• [TASK BRIEF]:
Output an exact reproduction of the data.

• [DATA BELOW]:
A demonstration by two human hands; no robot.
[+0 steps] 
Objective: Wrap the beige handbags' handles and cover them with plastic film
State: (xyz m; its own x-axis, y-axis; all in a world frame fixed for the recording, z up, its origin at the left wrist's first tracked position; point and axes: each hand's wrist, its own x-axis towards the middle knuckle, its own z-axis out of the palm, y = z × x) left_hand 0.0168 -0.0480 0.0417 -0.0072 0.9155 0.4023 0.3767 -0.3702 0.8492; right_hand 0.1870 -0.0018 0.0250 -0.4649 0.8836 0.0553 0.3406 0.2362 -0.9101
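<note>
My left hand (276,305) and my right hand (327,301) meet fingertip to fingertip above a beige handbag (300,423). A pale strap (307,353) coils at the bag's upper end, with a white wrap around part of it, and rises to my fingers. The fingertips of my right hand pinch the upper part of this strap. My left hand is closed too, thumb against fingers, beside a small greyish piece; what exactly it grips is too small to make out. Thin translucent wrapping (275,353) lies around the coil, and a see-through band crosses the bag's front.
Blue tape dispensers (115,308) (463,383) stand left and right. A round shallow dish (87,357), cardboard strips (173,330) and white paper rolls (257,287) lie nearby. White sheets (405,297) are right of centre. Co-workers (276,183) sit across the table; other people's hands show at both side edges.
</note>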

• [SOLUTION TO THE EXERCISE]:
A demonstration by two human hands; no robot.
[+0 steps] 
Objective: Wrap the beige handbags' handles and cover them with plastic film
State: (xyz m; its own x-axis, y-axis; all in a world frame fixed for the recording, z up, its origin at the left wrist's first tracked position; point and axes: each hand's wrist, its own x-axis towards the middle knuckle, its own z-axis out of the palm, y = z × x) left_hand 0.0168 -0.0480 0.0417 -0.0072 0.9155 0.4023 0.3767 -0.3702 0.8492; right_hand 0.1870 -0.0018 0.0250 -0.4649 0.8836 0.0553 0.3406 0.2362 -0.9101
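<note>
My left hand (276,305) and my right hand (327,301) meet fingertip to fingertip above a beige handbag (300,423). A pale strap (307,353) coils at the bag's upper end, with a white wrap around part of it, and rises to my fingers. The fingertips of my right hand pinch the upper part of this strap. My left hand is closed too, thumb against fingers, beside a small greyish piece; what exactly it grips is too small to make out. Thin translucent wrapping (275,353) lies around the coil, and a see-through band crosses the bag's front.
Blue tape dispensers (115,308) (463,383) stand left and right. A round shallow dish (87,357), cardboard strips (173,330) and white paper rolls (257,287) lie nearby. White sheets (405,297) are right of centre. Co-workers (276,183) sit across the table; other people's hands show at both side edges.
</note>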

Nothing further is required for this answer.